Thursday, February 28, 2013

New York, New York, it's a Hell of a town

Over the past 5 years, I have been continually testing my thesis that the best way to make money investing in technology companies is to invest in companies which have the potential to be market leaders; in a market worth caring about. Around ten years ago the folk at Morgan Stanley (at least that's where I recall they were from) did a great piece of research showing that the overwhelming majority of any market segment's capitalization rests with a scant few, mostly public firms. The message was compelling, if you are not in the top three market share spots, an investors risk/reward ratio goes so sky high that you would be better off playing the lottery (the risk increases, while the reward simultaneously decreases). 

Though you may make the right call to invest early in a burgeoning market, unless you execute towards a leadership position, it's going to be a problematic investment. Choosing the right market is a necessary, though not sufficient ingredient for success. It's essential that the management team, supported by investors with sufficient capital and drive have a common objective. 

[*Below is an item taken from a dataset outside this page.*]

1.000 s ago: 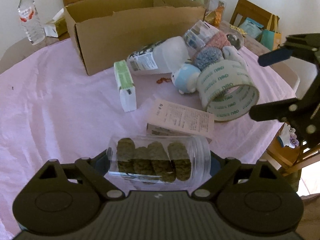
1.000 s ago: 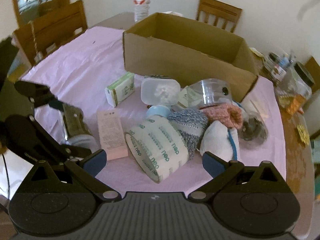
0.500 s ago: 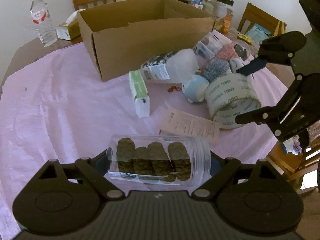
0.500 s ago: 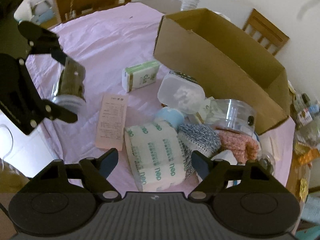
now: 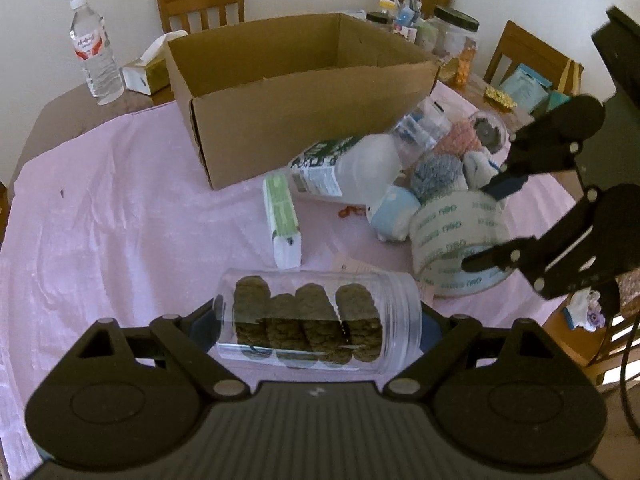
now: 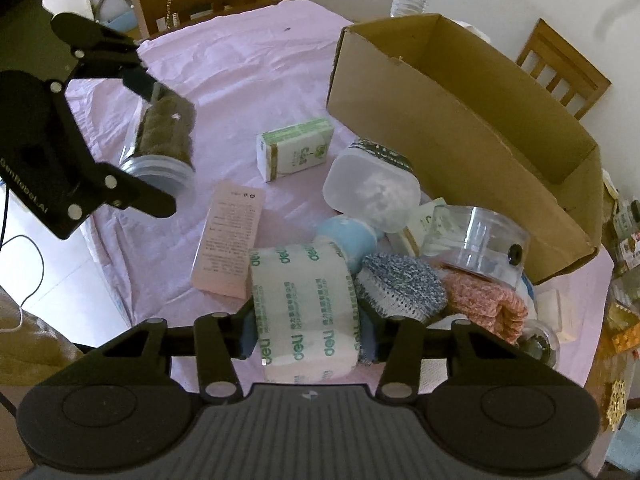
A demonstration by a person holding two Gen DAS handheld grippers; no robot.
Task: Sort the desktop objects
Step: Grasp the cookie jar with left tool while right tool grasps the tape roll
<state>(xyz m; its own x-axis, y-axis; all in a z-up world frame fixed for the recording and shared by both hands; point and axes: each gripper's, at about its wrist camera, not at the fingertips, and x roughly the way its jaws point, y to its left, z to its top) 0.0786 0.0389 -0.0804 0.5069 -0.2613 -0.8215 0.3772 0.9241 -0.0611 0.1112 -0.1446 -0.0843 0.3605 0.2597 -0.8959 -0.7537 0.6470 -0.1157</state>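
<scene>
My left gripper point(image 5: 318, 326) is shut on a clear jar of dark cookies point(image 5: 316, 320) and holds it sideways above the pink tablecloth; the jar also shows in the right wrist view point(image 6: 166, 140). My right gripper point(image 6: 306, 336) is shut on a big roll of clear tape point(image 6: 304, 304) with green print, also seen in the left wrist view point(image 5: 460, 240). An open cardboard box point(image 5: 304, 92) stands at the back of the table, empty as far as I see.
Loose on the cloth: a green-white carton point(image 6: 296, 148), a pink leaflet box point(image 6: 230, 240), a white plastic tub point(image 6: 372, 188), a blue plush point(image 6: 348, 240), knitted cloths point(image 6: 400, 288), a clear jar point(image 6: 476, 240). A water bottle point(image 5: 96, 64) and wooden chairs stand behind.
My right gripper has dropped onto the tape roll and closed on it. My left gripper has lifted the cookie jar and drawn back a little from the box.
</scene>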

To paint with a broad brush (exceptions abound) I think it's fair to say that there is a distinct difference between East coast and West coast investors and management teams. I believe that West coast investors and teams have been far more market share driven than their right coast sibling and believe that the preponderance of technology  market share leaders being in the Valley is a direct result of this culture.

The Boston to NY corridor does have its share of companies which are showing great signs of success. Some look really great and have the potential to be market leaders, such as Tumblr, Payoneer, Etsy or 10Gen. But it's also fair to say that since the heyday of Doubleclick and AOL, we may not have a critical mass of companies which are hell bent on being market leaders, in markets which matter.

Friday, February 22, 2013

Mobile company building statistics

Despite having more than 1 billion mobile devices in use and tens of thousands of companies selling and giving away mobile based applications, the number of  successful 'mobile first' companies is still suprisingly small.  Here's some statistics from an end of the year report by Flurry which should help set performance benchmarks for companies to compare their performance and plans against.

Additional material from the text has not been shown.